His honor submitted the following issues: "(1) Did defendant, in violation of his contract, fail to execute and deliver to plaintiff a deed for the lands described in the complaint? Answer: Yes. (2) If so, what damage has plaintiff sustained by reason thereof? Answer: None. (3) Did plaintiff wrongfully fail to transfer to defendant the option on the Sigmon land referred to in the answer? Answer: No. (4) If so, what damage has defendant sustained by reason thereof? Answer: None." Defendant in apt time requested his honor to charge the jury that, "if they should be fully satisfied from the evidence that, when the defendant signed the agreement to convey, he was reasonably induced by the words and acts of the plaintiff to believe that the plaintiff was going to transfer to defendant the Sigmon option, and on account of such belief signed the contract sued on, they should answer the first issue, 'No."' The court declined to give this instruction, holding that the inquiry was limited to whether or not Aderholt read the papers to defendant as they were written, as alleged in the answer and upon the evidence before the jury. Defendant excepted. There was judgment upon the verdict that defendant execute a deed to plaintiff for the land upon the payment of the balance of the purchase money. Defendant appealed.

Self & Whitener and S. J. Ervin, for appellant.

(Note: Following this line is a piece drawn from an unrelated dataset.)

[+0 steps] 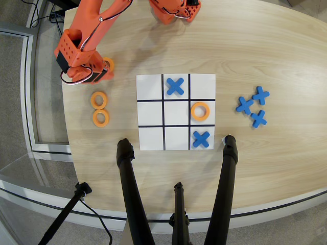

Avery & Ervin and M. H. Yount, for appellee.

CONNOR J,

His honor inadvertently failed to note the distinction between a suit brought to rescind and set aside a contract on the ground of alleged fraud in the factum, or in the treaty, and one in which defendant is resisting a bill for specific performance, without drawing into question the validity of the contract. He unduly narrowed the scope of the defense. If, for instance, Whitener had sued plaintiff to rescind the contract for that his signature was obtained by fraud, in that it was read to him incorrectly, and its true contents suppressed, the instruction asked could not have been given. The defendant, it is true, makes that charge; but, in one aspect of his answer, his defense is based upon the contention that, taking the contract as written, he was induced to sign the receipt and the agreement to sell his land upon the express promise and assurance by the plaintiff that he would, in consideration and as a part of the transaction, transfer to him the option which plaintiff held on the Sigmon land. The two papers constituted but one transaction, or agreement, and should be read together. They were written, signed, and delivered simultaneously. Thus read, they constitute mutual covenants. The defendant agrees to sell his land, and the plaintiff agrees to transfer the Sigmon option if he decides not to buy himself. The paper writing read in the light of the treaty, clearly represents that plaintiff is uncertain whether he will buy the Sigmon land-that, in good faith, he is considering the question. If in truth he had, at the time he signed the paper, determined in his own mind that he would buy the land, and did not intend to let defendant have it, and that he induced defendant to believe that he was considering the question of buying, certainly a court administering equitable relief, upon well-settled equitable principles, would not interfere, but leave plaintiff to his action for damages. While it is true that a provision to do something in the future is not a misrepresentation of a fact, it is equally true, both in morals and equity, that if one make a promise which he knows, at the time, he will not perform, has no intention of making good, he acquires no enforceable right against another who honestly relies upon the promise. This is true when the contract is partially executed.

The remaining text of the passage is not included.